• _Task instructions_:
Return the full set of entries precisely. Do not carry over any pictures.

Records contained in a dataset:
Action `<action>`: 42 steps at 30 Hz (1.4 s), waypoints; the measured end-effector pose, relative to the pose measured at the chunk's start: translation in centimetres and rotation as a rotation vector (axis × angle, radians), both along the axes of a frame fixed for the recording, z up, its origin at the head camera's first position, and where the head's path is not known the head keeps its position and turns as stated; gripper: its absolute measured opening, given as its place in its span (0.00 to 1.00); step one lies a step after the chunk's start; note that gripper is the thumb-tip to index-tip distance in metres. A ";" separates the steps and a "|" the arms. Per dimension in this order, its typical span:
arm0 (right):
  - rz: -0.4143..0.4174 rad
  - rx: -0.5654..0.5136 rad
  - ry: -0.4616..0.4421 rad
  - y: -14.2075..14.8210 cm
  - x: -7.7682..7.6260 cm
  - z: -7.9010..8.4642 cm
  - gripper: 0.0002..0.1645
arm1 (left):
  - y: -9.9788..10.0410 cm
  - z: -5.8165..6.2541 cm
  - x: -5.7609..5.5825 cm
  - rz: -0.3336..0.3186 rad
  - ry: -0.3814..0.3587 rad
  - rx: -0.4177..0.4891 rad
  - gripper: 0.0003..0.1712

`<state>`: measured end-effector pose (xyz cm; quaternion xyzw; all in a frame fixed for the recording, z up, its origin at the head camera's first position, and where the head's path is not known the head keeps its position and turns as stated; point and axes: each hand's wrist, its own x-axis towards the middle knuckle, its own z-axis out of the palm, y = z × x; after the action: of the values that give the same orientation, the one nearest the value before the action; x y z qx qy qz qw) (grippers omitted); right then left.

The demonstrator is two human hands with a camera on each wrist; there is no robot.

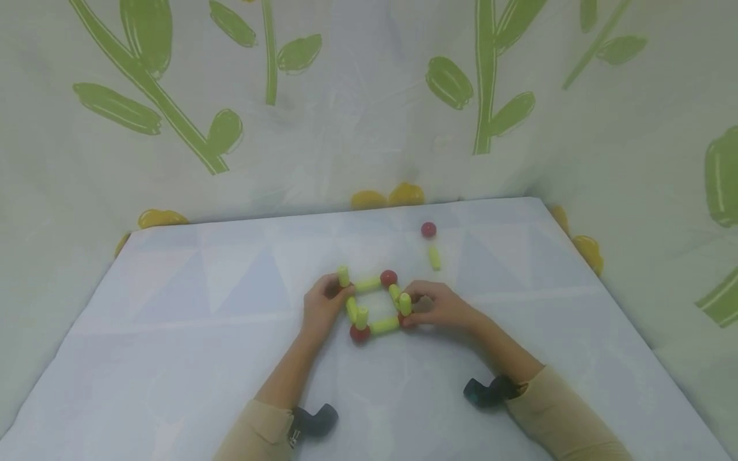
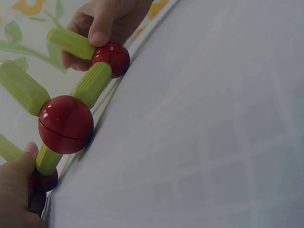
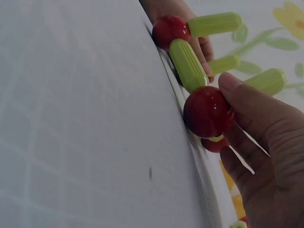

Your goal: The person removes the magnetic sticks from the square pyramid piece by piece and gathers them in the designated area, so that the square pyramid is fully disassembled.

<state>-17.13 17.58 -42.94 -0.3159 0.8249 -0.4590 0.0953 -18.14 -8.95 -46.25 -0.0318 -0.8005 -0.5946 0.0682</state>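
Note:
A square frame of red balls and yellow-green rods lies on the table, with a ball at each corner. Upright rods stand at the far-left, near-left and near-right corners. My left hand grips the far-left ball, mostly hidden by the fingers; the left wrist view shows this ball by the thumb. With thumb and fingers, my right hand holds the near-right ball. The near-left ball and the far-right ball are untouched.
A loose red ball lies near the table's back edge, with a yellow-green rod just in front of it. A leaf-patterned cloth hangs behind the white table. Dark devices are worn at both wrists.

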 end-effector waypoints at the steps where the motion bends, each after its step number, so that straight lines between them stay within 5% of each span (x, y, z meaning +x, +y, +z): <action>1: -0.006 0.004 -0.004 -0.1 0.1 0.1 0.15 | 0.0 0.0 0.0 -0.008 0.005 0.004 0.17; 8: -0.151 0.113 -0.037 0.0 0.0 0.5 0.12 | 0.0 0.6 0.3 -0.047 -0.001 0.004 0.17; 18: -0.380 0.062 -0.057 1.3 -0.9 0.0 0.15 | -0.2 -0.1 0.0 -0.187 0.008 0.004 0.15; 27: -0.483 0.007 -0.020 1.1 -0.8 0.1 0.23 | -0.1 0.1 0.0 -0.303 0.096 -0.078 0.13; 42: -0.547 -0.104 0.000 0.7 -0.4 -0.2 0.24 | 0.0 0.3 0.2 -0.304 0.099 -0.095 0.14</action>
<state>-17.52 18.24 -43.16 -0.0858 0.8549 -0.5094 -0.0487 -17.97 -8.97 -45.93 -0.1851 -0.8094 -0.5571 0.0152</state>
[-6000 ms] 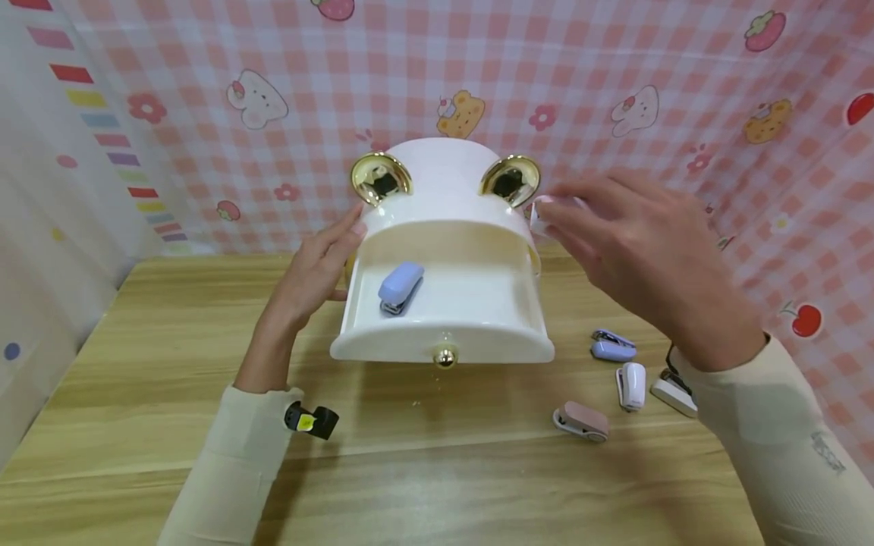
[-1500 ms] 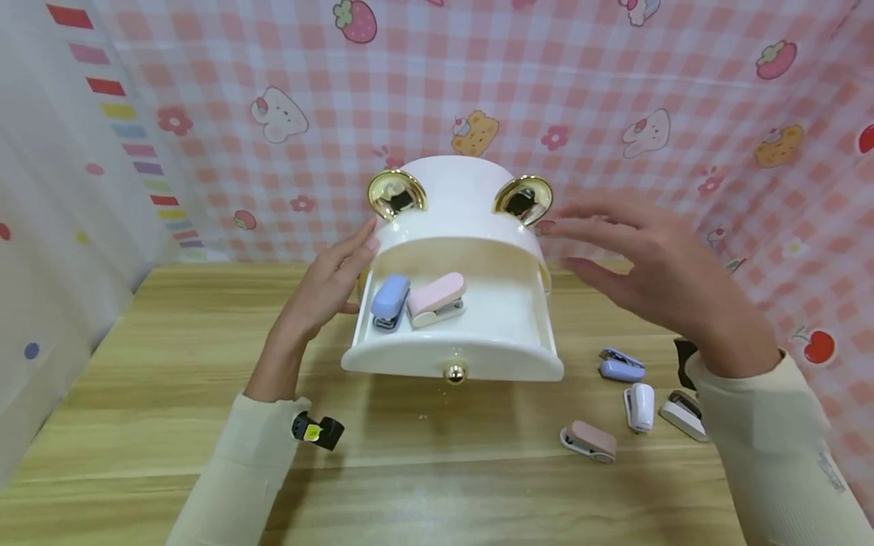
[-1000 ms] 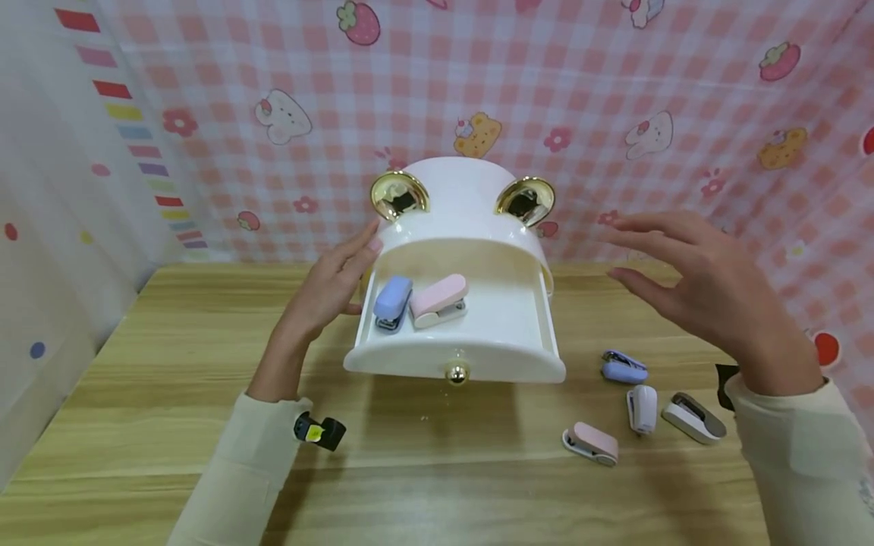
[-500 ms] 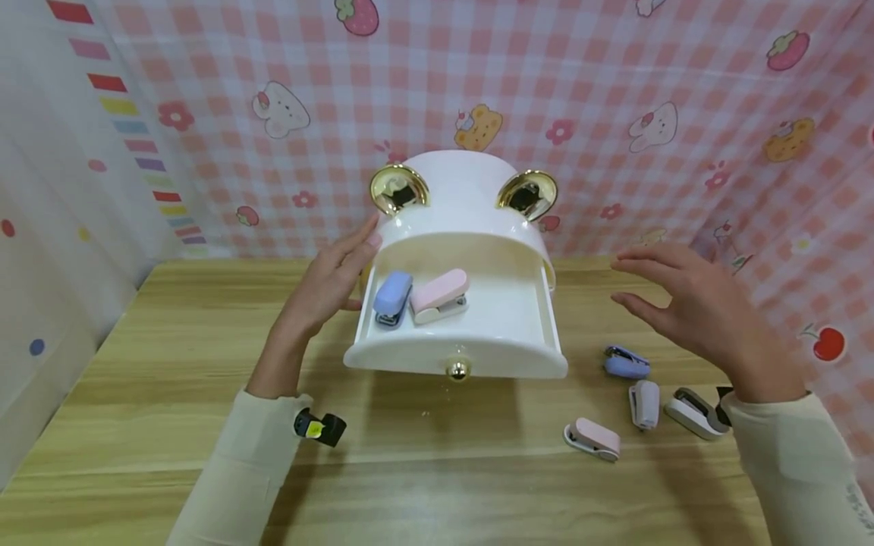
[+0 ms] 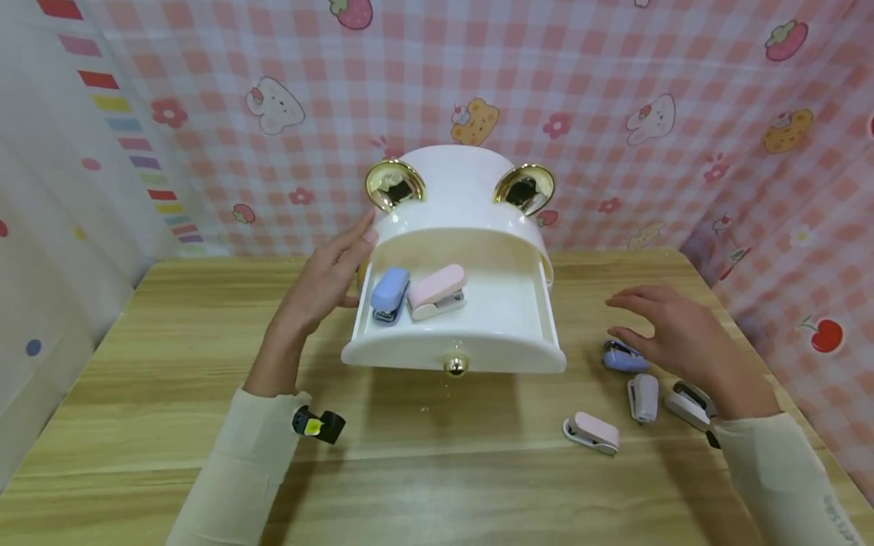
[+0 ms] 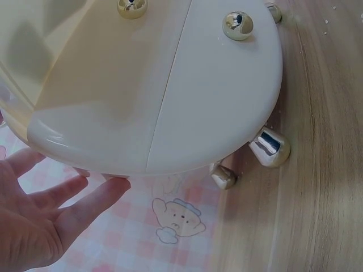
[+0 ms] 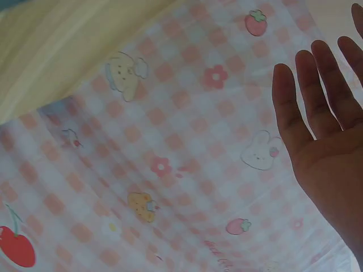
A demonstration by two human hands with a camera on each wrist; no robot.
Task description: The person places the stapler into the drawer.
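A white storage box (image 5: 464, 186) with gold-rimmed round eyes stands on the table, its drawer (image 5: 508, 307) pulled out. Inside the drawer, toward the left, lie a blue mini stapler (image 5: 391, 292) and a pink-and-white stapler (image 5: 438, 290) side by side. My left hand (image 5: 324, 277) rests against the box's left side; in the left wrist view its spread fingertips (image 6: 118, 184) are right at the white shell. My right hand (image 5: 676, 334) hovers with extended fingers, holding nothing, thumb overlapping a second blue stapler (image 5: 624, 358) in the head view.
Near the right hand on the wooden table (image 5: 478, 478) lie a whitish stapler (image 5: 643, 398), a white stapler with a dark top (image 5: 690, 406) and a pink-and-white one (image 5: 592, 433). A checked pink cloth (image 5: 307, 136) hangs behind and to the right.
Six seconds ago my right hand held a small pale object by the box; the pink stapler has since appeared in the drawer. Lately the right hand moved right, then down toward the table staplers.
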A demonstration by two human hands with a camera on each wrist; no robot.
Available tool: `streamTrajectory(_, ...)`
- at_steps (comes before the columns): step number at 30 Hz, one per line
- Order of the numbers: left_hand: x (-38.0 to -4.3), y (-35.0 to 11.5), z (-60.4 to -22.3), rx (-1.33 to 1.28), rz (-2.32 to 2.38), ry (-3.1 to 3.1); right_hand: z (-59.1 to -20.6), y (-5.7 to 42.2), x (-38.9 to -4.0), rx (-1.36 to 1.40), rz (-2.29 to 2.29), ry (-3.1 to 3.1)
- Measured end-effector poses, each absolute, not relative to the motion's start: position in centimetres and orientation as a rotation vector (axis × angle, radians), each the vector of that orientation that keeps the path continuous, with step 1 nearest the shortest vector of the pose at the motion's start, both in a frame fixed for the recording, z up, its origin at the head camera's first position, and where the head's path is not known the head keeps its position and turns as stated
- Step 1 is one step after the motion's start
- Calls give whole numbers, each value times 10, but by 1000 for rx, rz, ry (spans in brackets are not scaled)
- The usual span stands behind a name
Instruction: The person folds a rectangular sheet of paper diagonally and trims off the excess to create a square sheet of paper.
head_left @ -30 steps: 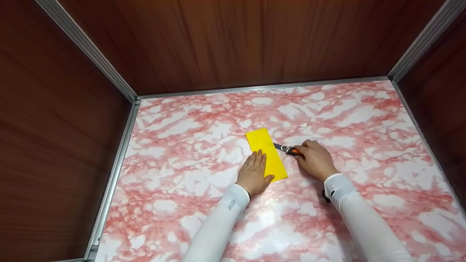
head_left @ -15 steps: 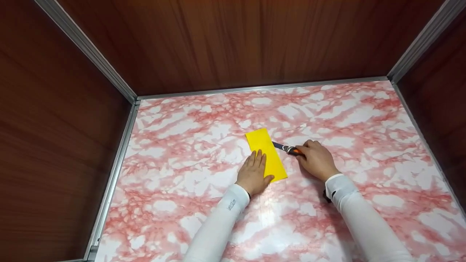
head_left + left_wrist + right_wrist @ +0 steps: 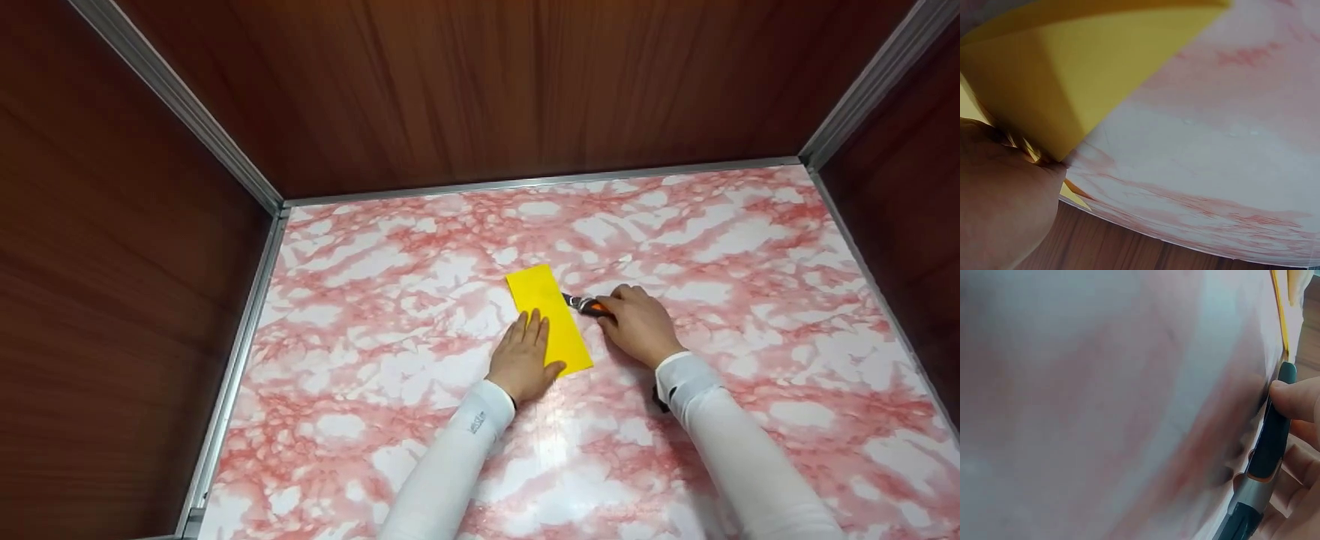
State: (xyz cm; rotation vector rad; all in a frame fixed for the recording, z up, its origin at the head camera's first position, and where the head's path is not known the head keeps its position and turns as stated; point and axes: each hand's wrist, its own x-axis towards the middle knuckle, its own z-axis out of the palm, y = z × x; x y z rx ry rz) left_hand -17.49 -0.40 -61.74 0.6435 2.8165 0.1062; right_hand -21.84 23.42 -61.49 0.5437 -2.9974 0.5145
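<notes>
A yellow folded sheet of paper [image 3: 535,285] lies at a slant on the table. My left hand [image 3: 523,360] rests flat on its lower left part, fingers straight. The left wrist view shows the paper's [image 3: 1106,67] layers standing slightly apart beside the hand [image 3: 1008,191]. In my right hand [image 3: 641,326] is a knife [image 3: 598,308] with a black and orange handle. Its blade meets the paper's right edge, and the tip is hidden there. The right wrist view shows thumb and fingers [image 3: 1300,402] gripping the dark handle [image 3: 1272,439].
The table [image 3: 375,300] has a red and white marbled top. Dark wood-grain panels [image 3: 480,90] in metal frames wall it at the back and on both sides. White sleeves cover both forearms.
My right hand has moved left toward the paper with the knife, and less of the blade shows. The left hand and the paper have stayed nearly in place.
</notes>
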Motion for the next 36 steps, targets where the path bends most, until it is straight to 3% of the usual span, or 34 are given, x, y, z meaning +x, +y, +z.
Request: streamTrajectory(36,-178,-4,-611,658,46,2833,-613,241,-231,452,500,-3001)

• _Answer area_:
Action `<action>`: 42 steps at 30 Hz (1.4 s), waypoints; the measured end-effector pose, relative to the pose measured at the chunk's start: translation in centimetres and rotation as a rotation vector (axis × angle, radians), both along the axes of a frame fixed for the recording, z up, its origin at the head camera's first position, and where the head's path is not known the head keeps its position and turns as stated; gripper: its absolute measured opening, given as its place in its span (0.00 to 1.00); step one lies a step after the chunk's start; note that gripper is the thumb-tip to index-tip distance in metres. A ";" separates the steps and a "|" the arms. Per dimension in this order, its typical span:
arm0 (right):
  - rz: -0.4143..0.4174 rad
  - rx: -0.5654..0.5136 rad
  - ry: -0.4616..0.4421 rad
  - y: -14.2075..14.8210 cm
  - x: -7.7682..7.6260 cm
  - z: -7.9010..8.4642 cm
  - gripper: 0.0002..0.1645
arm1 (left):
  - y: -9.9788..10.0410 cm
  - z: -5.8165..6.2541 cm
  - x: -5.7609..5.5825 cm
  - rz: -0.3336..0.3186 rad
  - ry: -0.3814..0.3587 rad
  - rx: -0.4177..0.4891 rad
  - gripper: 0.0003..0.1712

`<state>`: measured end-effector pose (xyz cm; quaternion xyzw; all in a frame fixed for the recording, z up, its origin at the head camera's first position, and where the head's path is not known the head keeps its position and turns as stated; point and axes: each hand's wrist, its own x-axis towards the middle knuckle, its own z-axis out of the palm, y = z × x; after the action: of the values that give the same orientation, the one nearest the value before the action; x y z qx qy qz qw) (grippers omitted); right then left.

The demonstrator is two human hands with a camera on each wrist; there is no robot.


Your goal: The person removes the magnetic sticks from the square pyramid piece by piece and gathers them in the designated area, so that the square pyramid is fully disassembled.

<state>-17.13 17.58 -42.94 -0.3159 0.8249 -0.4590 0.0953 -18.14 -8.95 -46.25 -0.0318 -0.8005 -0.5946 0.0682</state>
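Note:
A square frame of red balls and yellow-green rods lies on the table, with a ball at each corner. Upright rods stand at the far-left, near-left and near-right corners. My left hand grips the far-left ball, mostly hidden by the fingers; the left wrist view shows this ball by the thumb. With thumb and fingers, my right hand holds the near-right ball. The near-left ball and the far-right ball are untouched.
A loose red ball lies near the table's back edge, with a yellow-green rod just in front of it. A leaf-patterned cloth hangs behind the white table. Dark devices are worn at both wrists.
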
 end-effector waypoints at the steps where the motion bends, each after its step number, so that straight lines between them stay within 5% of each span (x, y, z meaning +x, +y, +z): <action>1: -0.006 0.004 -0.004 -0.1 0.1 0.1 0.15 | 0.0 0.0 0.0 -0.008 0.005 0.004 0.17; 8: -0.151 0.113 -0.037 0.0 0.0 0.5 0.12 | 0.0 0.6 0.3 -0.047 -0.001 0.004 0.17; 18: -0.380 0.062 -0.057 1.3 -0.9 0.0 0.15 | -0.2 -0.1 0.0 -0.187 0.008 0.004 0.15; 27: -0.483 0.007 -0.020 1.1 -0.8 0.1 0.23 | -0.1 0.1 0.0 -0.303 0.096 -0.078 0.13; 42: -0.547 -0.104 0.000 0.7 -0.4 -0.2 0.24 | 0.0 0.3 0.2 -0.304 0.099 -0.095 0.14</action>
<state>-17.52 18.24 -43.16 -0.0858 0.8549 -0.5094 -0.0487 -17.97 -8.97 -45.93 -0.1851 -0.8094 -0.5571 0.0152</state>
[-6000 ms] 
[-1500 ms] 
[-1000 ms] 
[-500 ms] 
[+0 ms] 
[+0 ms] 
[+0 ms] 
A demonstration by two human hands with a camera on each wrist; no robot.
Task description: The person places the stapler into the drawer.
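A white storage box (image 5: 464, 186) with gold-rimmed round eyes stands on the table, its drawer (image 5: 508, 307) pulled out. Inside the drawer, toward the left, lie a blue mini stapler (image 5: 391, 292) and a pink-and-white stapler (image 5: 438, 290) side by side. My left hand (image 5: 324, 277) rests against the box's left side; in the left wrist view its spread fingertips (image 6: 118, 184) are right at the white shell. My right hand (image 5: 676, 334) hovers with extended fingers, holding nothing, thumb overlapping a second blue stapler (image 5: 624, 358) in the head view.
Near the right hand on the wooden table (image 5: 478, 478) lie a whitish stapler (image 5: 643, 398), a white stapler with a dark top (image 5: 690, 406) and a pink-and-white one (image 5: 592, 433). A checked pink cloth (image 5: 307, 136) hangs behind and to the right.
Six seconds ago my right hand held a small pale object by the box; the pink stapler has since appeared in the drawer. Lately the right hand moved right, then down toward the table staplers.
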A demonstration by two human hands with a camera on each wrist; no robot.
Available tool: `streamTrajectory(_, ...)`
- at_steps (comes before the columns): step number at 30 Hz, one per line
- Order of the numbers: left_hand: x (-38.0 to -4.3), y (-35.0 to 11.5), z (-60.4 to -22.3), rx (-1.33 to 1.28), rz (-2.32 to 2.38), ry (-3.1 to 3.1); right_hand: z (-59.1 to -20.6), y (-5.7 to 42.2), x (-38.9 to -4.0), rx (-1.36 to 1.40), rz (-2.29 to 2.29), ry (-3.1 to 3.1)
- Measured end-effector poses, each absolute, not relative to the motion's start: position in centimetres and orientation as a rotation vector (axis × angle, radians), each the vector of that orientation that keeps the path continuous, with step 1 nearest the shortest vector of the pose at the motion's start, both in a frame fixed for the recording, z up, its origin at the head camera's first position, and where the head's path is not known the head keeps its position and turns as stated
- Step 1 is one step after the motion's start
- Calls give whole numbers, each value times 10, but by 1000 for rx, rz, ry (spans in brackets are not scaled)
- The usual span stands behind a name
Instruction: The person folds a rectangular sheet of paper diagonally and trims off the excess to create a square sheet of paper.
head_left @ -30 steps: 
head_left @ -15 steps: 
head_left + left_wrist + right_wrist @ +0 steps: 
State: (xyz cm; rotation vector rad; all in a frame fixed for the recording, z up, its origin at the head camera's first position, and where the head's path is not known the head keeps its position and turns as stated; point and axes: each hand's wrist, its own x-axis towards the middle knuckle, its own z-axis out of the palm, y = z × x; x y z rx ry rz) left_hand -17.49 -0.40 -61.74 0.6435 2.8165 0.1062; right_hand -21.84 23.42 -61.49 0.5437 -2.9974 0.5145
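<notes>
A yellow folded sheet of paper [image 3: 535,285] lies at a slant on the table. My left hand [image 3: 523,360] rests flat on its lower left part, fingers straight. The left wrist view shows the paper's [image 3: 1106,67] layers standing slightly apart beside the hand [image 3: 1008,191]. In my right hand [image 3: 641,326] is a knife [image 3: 598,308] with a black and orange handle. Its blade meets the paper's right edge, and the tip is hidden there. The right wrist view shows thumb and fingers [image 3: 1300,402] gripping the dark handle [image 3: 1272,439].
The table [image 3: 375,300] has a red and white marbled top. Dark wood-grain panels [image 3: 480,90] in metal frames wall it at the back and on both sides. White sleeves cover both forearms.
My right hand has moved left toward the paper with the knife, and less of the blade shows. The left hand and the paper have stayed nearly in place.
</notes>
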Motion for the next 36 steps, targets where the path bends most, until it is straight to 3% of the usual span, or 34 are given, x, y, z meaning +x, +y, +z.
Request: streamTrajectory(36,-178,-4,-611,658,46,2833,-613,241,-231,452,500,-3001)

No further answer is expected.